Hommage au beau métier d'instituteur, aux hussards de la République, formés à l'Ecole Normale ( ici, de Mirecourt, pays de luthiers en Lorraine). Eux qui ont eu pour tâche d'alphabétiser et de modeler les esprits des petits paysans et fils d'ouvriers au grand dam du curé qui promettait à leurs parents de rester à la porte du Paradis s'ils osaient envoyer leurs petits à la laïque. Ce n'est pas Don Camillo et Peppone, c'est plus violent, plus enraciné, plus vengeur et militant. Dans notre histoire le maire est lié à l'ancien régime et espère son retour.

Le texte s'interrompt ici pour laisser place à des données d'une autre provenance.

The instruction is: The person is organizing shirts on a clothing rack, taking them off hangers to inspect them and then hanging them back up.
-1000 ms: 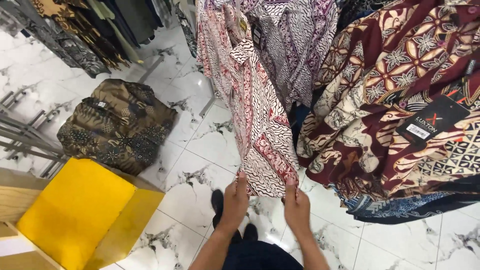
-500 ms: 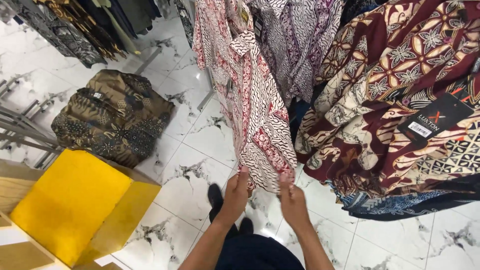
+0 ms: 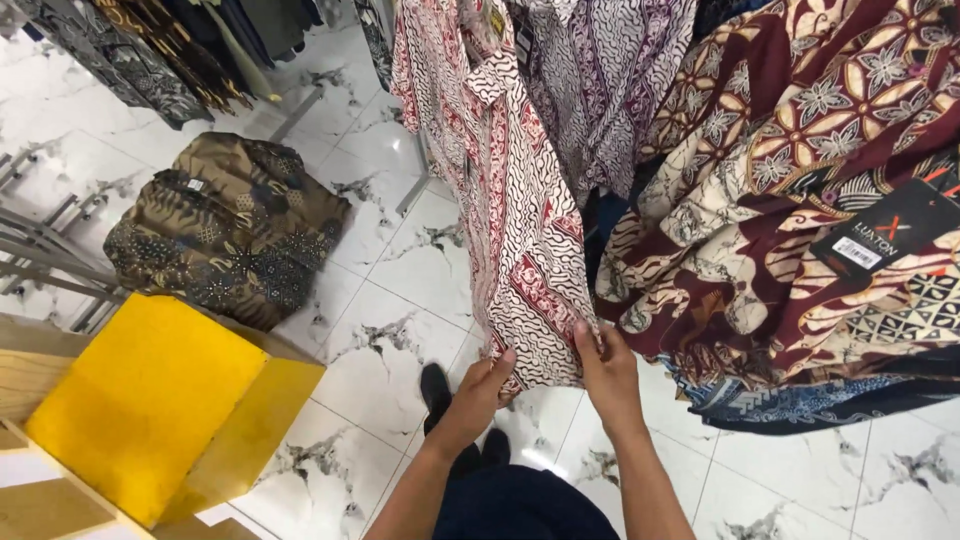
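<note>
overhead, a person's left hand and right hand both pinch the bottom hem of a hanging red and white patterned shirt, fingers closed on the cloth at either lower corner. the shirt hangs from a rack among other garments, with a purple patterned shirt just behind it and a maroon floral shirt to its right. a folded brown patterned garment lies on the white marble floor, near a yellow box.
</note>
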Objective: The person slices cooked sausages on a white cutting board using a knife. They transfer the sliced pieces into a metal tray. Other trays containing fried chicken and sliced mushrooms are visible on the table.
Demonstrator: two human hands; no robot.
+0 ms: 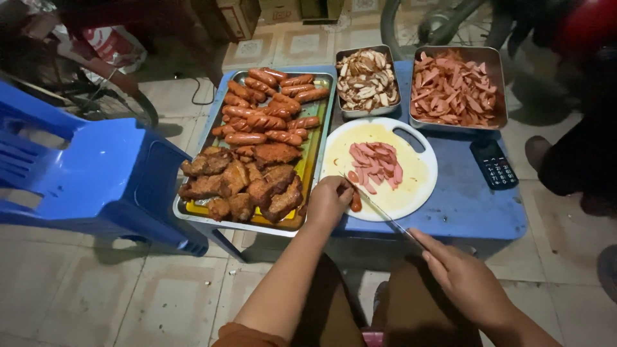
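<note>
My left hand [329, 200] holds a reddish sausage [355, 200] down on a round white cutting board [418, 172] at its near edge. In my right hand [464, 277] is a knife [379, 207], its thin blade slanting up-left and resting against the sausage. A pile of pink sausage slices [376, 164] lies in the middle of the board. The board sits on a low blue table [472, 199].
A long metal tray [319, 148] of whole sausages and fried meat pieces lies left of the board. Behind are a tray of pale slices [367, 80] and a tray of sausage slices [455, 87]. A black calculator [493, 164] lies at right. A blue plastic chair [96, 173] stands left.
</note>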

Le roman couvre un demi-siècle de 1873 à 1923. Il commence avec les amours de Rose-Victoire, fille du maire ultra, elle-même gagnée aux idées émancipatrices de la République et se termine par la mort prématurée du fils de Rose-Victoire qui a vaillamment combattu dans les tranchées et a inhalé des gaz toxiques. Car ce roman célèbre le courage des soldats qui permirent à la France de garder son indépendance, quatre ans durant ils vécurent l'enfer.

Les fleurs à l'encre violette sont le témoin que se transmettent le père et le petit garçon, déjà porteur du prénom Paul, en reconnaissance à l'amitié qui lie le père au luthier, son compagnon de coeur.

Un beau bouquin.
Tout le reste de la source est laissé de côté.